| WHAT IS REQUIRED |
Would you retype exactly the lines below, starting with the one that has "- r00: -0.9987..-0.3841" and going on through the one that has "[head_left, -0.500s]", with no pictures and nothing else?

###

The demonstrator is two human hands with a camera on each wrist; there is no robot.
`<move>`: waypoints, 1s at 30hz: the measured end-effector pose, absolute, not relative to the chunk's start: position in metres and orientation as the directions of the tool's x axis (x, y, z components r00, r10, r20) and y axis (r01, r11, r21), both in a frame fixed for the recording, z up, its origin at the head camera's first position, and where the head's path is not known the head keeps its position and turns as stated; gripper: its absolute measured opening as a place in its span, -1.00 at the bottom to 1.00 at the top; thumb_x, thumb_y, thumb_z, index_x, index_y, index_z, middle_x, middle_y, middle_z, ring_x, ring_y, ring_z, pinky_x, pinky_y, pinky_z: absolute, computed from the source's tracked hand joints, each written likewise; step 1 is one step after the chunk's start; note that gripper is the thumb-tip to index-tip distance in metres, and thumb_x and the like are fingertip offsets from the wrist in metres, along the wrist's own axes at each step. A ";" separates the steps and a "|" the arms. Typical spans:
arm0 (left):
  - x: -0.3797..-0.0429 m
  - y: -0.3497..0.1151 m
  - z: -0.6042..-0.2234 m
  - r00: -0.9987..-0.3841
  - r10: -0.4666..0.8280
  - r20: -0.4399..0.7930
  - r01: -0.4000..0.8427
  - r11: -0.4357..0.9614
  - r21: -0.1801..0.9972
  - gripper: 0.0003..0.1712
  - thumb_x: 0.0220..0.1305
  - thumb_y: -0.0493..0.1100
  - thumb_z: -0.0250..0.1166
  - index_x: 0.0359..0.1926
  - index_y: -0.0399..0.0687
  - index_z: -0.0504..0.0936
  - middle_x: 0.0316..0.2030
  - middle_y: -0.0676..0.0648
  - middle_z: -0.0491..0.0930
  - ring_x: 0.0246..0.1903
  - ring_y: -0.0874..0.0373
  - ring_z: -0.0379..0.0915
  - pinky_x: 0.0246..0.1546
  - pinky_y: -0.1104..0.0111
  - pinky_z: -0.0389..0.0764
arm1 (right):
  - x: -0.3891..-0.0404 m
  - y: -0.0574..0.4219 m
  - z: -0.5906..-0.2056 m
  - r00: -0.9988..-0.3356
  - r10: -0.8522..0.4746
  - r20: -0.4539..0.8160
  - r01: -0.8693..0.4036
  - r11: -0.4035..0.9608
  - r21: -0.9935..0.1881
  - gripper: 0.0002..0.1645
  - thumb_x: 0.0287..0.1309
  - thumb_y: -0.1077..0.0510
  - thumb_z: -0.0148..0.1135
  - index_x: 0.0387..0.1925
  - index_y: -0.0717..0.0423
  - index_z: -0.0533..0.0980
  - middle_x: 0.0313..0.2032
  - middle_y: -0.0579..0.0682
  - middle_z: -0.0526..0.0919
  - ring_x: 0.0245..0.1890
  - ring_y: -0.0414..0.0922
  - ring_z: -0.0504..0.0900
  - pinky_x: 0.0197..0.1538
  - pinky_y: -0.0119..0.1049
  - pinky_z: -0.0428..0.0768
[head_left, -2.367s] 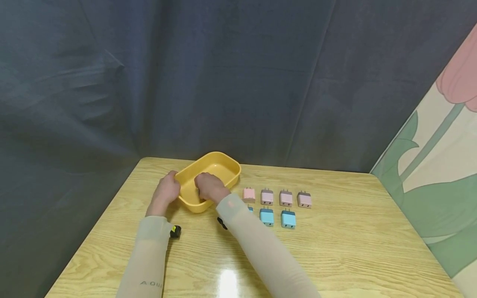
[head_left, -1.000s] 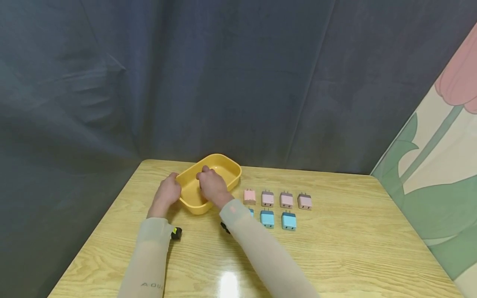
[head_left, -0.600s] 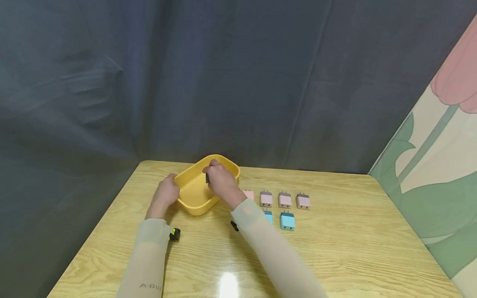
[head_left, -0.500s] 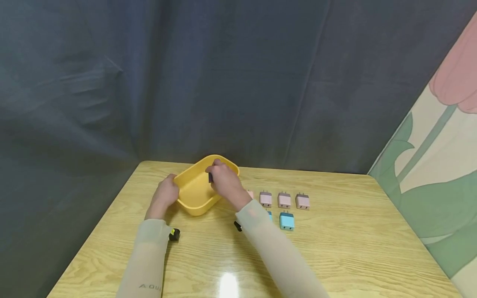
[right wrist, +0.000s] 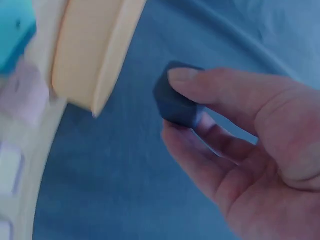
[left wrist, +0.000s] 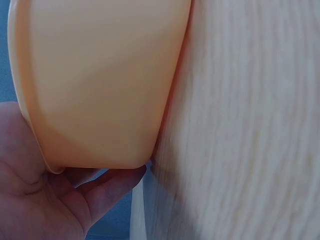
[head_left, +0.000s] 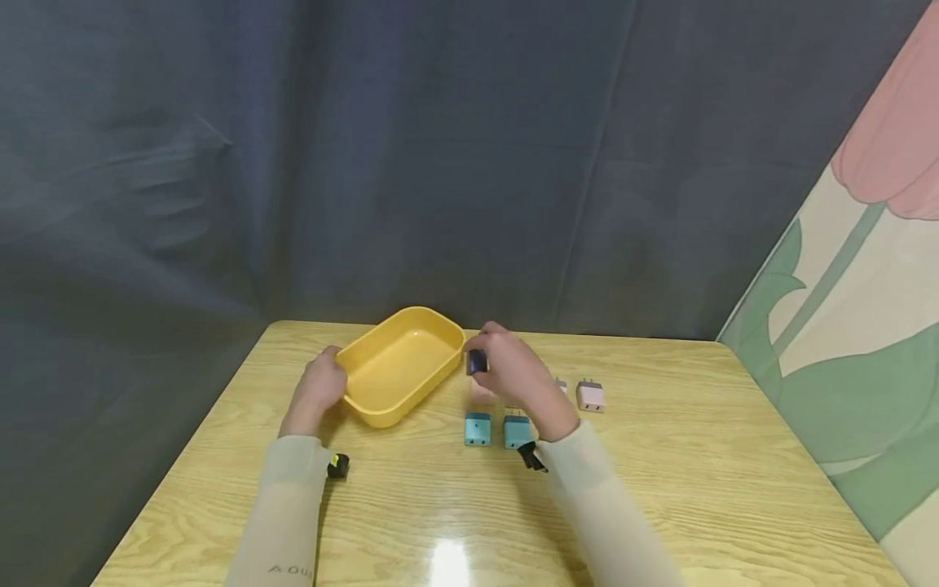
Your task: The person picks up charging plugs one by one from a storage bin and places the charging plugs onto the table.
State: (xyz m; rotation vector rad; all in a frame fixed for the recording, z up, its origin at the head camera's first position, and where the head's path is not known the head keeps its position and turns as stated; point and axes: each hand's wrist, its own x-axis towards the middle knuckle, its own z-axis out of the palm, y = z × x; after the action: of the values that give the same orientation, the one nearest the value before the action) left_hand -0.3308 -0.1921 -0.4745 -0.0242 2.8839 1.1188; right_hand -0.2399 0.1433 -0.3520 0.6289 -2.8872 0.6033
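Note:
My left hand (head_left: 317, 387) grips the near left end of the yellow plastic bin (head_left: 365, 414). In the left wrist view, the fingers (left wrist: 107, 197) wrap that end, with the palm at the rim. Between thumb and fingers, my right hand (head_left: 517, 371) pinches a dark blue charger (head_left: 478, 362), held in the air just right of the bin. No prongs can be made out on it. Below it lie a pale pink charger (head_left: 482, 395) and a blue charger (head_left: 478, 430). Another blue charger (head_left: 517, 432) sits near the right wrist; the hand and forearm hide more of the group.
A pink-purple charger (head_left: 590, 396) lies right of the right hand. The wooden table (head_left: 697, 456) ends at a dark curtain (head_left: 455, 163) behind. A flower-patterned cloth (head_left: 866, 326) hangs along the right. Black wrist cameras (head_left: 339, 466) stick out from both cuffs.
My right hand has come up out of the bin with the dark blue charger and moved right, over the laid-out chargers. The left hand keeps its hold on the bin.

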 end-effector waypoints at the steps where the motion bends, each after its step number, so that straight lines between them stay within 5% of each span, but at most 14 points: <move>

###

| TASK OUTPUT |
  - r00: -0.9987..-0.3841
  - r10: -0.4666..0.8280
  - r20: -0.4399..0.7930
  - r01: -0.4000..0.8427
  - r11: -0.4357..0.9614
  - r21: -0.1801..0.9972
  - gripper: 0.0003..0.1712
  - thumb_x: 0.0220..0.1305
  - thumb_y: -0.0493..0.1100
  - thumb_z: -0.0250..0.1166
  - index_x: 0.0359..0.1926
  - index_y: -0.0399..0.0687
  - index_z: -0.0504..0.0936
  - middle_x: 0.0316..0.2030
  - middle_y: -0.0676..0.0648
  - middle_z: -0.0491..0.0930
  - ring_x: 0.0246..0.1903
  - ring_y: -0.0874..0.0373
  - ring_z: -0.0379..0.0915
  - pinky_x: 0.0246..0.1546
  - pinky_y: -0.1104..0.0111
  - pinky_z: -0.0389..0.0764
arm1 (right):
  - x: -0.3891..-0.0404 m
  - y: -0.0574..0.4219 m
  - z: -0.5906..-0.2056 m
  - r00: -0.9988..-0.3356
  - r10: -0.8522..0.4746
  - r20: -0.4539..0.8160
  - r01: -0.8693..0.4036
  - r11: -0.4035..0.9608
  - r21: -0.9935..0.1881
  - gripper: 0.0002..0.1645
  - thumb_x: 0.0287..0.1309
  - thumb_y: -0.1077..0.0510
  - thumb_z: -0.0148..0.1135
  - index_x: 0.0387..0.1925
  - index_y: -0.0717..0.0423
  - index_z: -0.0533..0.0980
  - middle_x: 0.0313..0.2032
  - middle_y: -0.0579..0.0682
  - middle_z: -0.0526..0.0919
  - ring_x: 0.0245..0.1890
  - ring_y: -0.0414..0.0922
  - ring_z: -0.0504..0.0900
  - pinky_x: 0.0197..0.1538
  - pinky_y: -0.0119..0.1049
  - pinky_z: -0.0428..0.0768
[head_left, -2.367s] 
[head_left, -1.000s] 
[head_left, -0.600s] 
[head_left, -0.500s] 

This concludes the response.